In late 2011 Mark was
diagnosed with a brain tumour. With great dignity and peace of spirit Mark
prepared for the inevitable. He said his official goodbyes to family and
friends while he was still able to. He contacted a local sculptor, Jim
Cunningham, and together they created a sculpture of a huge tuning fork
entitled “Clang Tone”. Following Mark’s death his partner Stephen donated the
sculpture to Michigan State University, and it can be seen there today.
Mark and Stephen were both
avid collectors. Steve had collected lgbt literature since the 1970s. Mark
collected anything from cook books to t-shirts and, of course, flags. Over
2,000 items from their collections were selected by the couple which they
donated with a cash endowment to Michigan State University. The collection of
literature alone provides an unbroken chronicle of gay literature from its rise
in the 1970s in small independent bookstores located in “gay villages” to
mainstream publishers and multi-national bookstores of today.
It was during his illness that
Mark left his mark in vexillological history. As a proud out gay man he had
paraded in Pride marches with a flag held high. Like the majority of we
vexillologists Mark was a knowledgeable enthusiastic amateur. That is not to
say that we have no academic discipline. There are very few full-time paid
vexillologists.
Mark was a member of the
North American Vexillilogical Association (NAVA) from 1986. NAVA published a
book of US city flags in 2005. When they began compiling a follow-up book of
Canadian city flags Mark Ritzenhein jumped at the chance to, as he put it
himself, make “…his first – and likely last – scholarly contribution to
vexillology”. He knew he was dying and threw his enthusiasm for flags into
researching some of the most obscure municipal flags from some of Canada’s
remotest communities. While not all have any official status as cities these
communities are the largest in the terrority.
The editor of “Canadian
City Flags”, Edward Kaye, remarked that the flags from the five largest communities
in the territory of Nunavut were perhaps the most difficult to research. Kaye
also remarked that of the nine contributors to the book Mark delivered his
before the others.
On the accompanying map
you can see the locations and flags of the five “cities” Mark researched. On a
purely vexillological note you may notice that all five flags take the Canadian
pale as their basis (pale is the heraldic term for a vertical stripe), made
famous by the Canadian national flag. Canadian pale has become an official term
in both vexillology and heraldry for a central stripe that is twice the width
of one on either side.
Mark’s research gathered
together information from many sources and uncovered details about the emblems,
designers and histories. Together with historical flags used by the five cities
Mark’s research provides the first major study of Inuit flags in the world.
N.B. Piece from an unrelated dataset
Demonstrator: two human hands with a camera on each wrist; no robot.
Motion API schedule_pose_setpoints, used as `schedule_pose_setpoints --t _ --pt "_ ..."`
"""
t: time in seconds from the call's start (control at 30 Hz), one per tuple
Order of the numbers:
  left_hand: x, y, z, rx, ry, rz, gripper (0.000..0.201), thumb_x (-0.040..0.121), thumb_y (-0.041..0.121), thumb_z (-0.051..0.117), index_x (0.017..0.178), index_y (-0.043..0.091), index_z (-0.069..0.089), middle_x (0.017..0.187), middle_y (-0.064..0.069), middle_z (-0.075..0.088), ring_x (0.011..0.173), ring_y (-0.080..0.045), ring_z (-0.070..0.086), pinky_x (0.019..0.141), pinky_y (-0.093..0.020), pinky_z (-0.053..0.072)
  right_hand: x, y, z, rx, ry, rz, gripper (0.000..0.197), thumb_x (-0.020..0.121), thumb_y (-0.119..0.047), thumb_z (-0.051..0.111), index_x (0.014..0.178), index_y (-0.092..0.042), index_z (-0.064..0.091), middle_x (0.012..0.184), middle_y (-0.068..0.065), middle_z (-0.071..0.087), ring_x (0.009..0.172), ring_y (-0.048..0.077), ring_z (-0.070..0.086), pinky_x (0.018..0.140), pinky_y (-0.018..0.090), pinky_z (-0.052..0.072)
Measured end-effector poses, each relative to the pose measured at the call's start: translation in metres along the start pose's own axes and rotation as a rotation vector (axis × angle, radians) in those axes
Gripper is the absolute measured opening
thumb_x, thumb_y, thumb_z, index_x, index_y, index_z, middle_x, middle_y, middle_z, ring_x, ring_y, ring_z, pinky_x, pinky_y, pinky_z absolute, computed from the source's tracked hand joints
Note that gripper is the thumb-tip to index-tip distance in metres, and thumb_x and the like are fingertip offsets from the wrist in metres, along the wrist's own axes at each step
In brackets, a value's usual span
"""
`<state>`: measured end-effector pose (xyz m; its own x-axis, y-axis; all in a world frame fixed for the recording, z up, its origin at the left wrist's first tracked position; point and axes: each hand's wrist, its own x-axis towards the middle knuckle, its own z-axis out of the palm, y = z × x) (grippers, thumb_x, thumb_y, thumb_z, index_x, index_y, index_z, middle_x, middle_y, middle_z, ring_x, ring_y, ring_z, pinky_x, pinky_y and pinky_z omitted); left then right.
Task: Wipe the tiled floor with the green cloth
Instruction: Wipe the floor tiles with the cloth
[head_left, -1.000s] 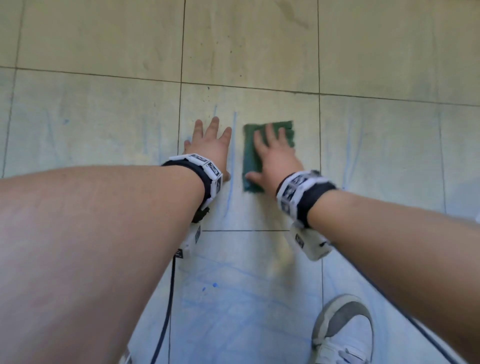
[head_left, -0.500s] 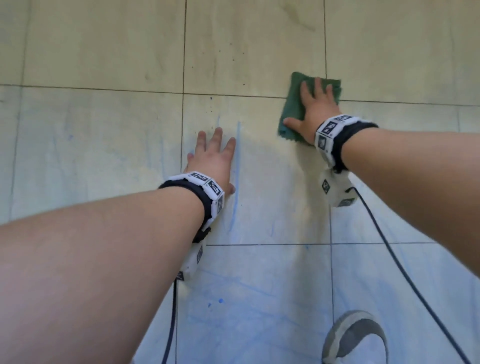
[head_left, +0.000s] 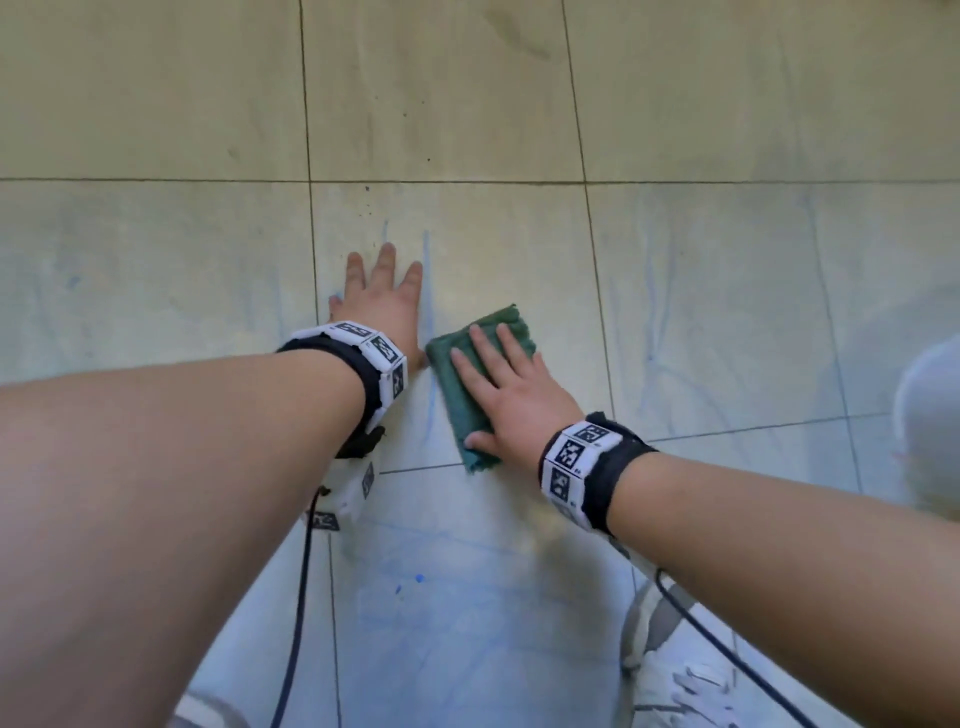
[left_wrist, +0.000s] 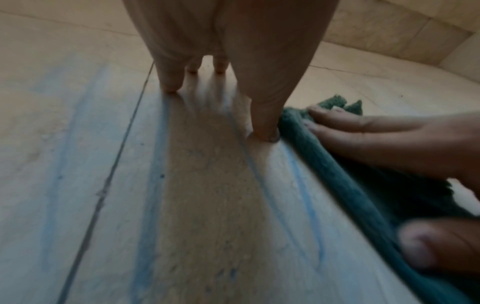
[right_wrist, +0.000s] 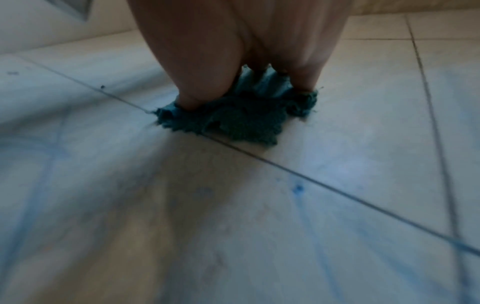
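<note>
The left hand (head_left: 382, 304) lies flat on the tiled floor (head_left: 727, 291), fingers straight, slightly spread and holding nothing; judged from the straight forearm behind it, it serves as a prop that carries the person's weight while the other hand works. A grout line (head_left: 313, 249) runs just outside its outermost finger. In the left wrist view the fingertips (left_wrist: 170, 82) touch the tile, and the thumb tip rests close against the cloth's near edge.

A thin blue streak (head_left: 427, 270) runs along the floor between the two hands, beside the left forefinger. It looks like residue that the wiping is meant to remove, though what it is cannot be told.

The green cloth (head_left: 460, 395), folded into a pad, lies on the floor directly under the right fingers, its far edge showing just beyond their tips and its near edge reaching the cross grout line by the thumb. Folding probably gives a thicker pad that fits the palm.

The right hand (head_left: 511, 395) presses down on the cloth with straight fingers laid side by side, thumb out along its near end; nothing is pinched. A flat palm spreads pressure over the whole pad, so the cloth slides with the hand. In the right wrist view the cloth's frayed edge (right_wrist: 233, 121) bunches beneath the hand.

Fainter blue marks (head_left: 654, 312) cross the tiles to the right of this hand, so the wiping appears unfinished.
</note>
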<state>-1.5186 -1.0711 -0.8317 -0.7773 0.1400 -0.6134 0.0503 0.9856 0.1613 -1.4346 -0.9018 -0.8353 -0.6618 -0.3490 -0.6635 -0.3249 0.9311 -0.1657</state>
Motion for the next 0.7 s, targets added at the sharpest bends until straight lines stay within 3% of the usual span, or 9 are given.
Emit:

You
can read his research for yourself, for “Canadian City Flags” is available
from Amazon, etc.
Fortunately, Mark was able
to see his research in print, and can be rightly proud to have called himself a
“proper vexillologist” and flag expert.
Mark succumbed to his
illness on 6th July 2013, content in the knowledge that he had been able to say
his goodbyes and establish a legacy for future generations.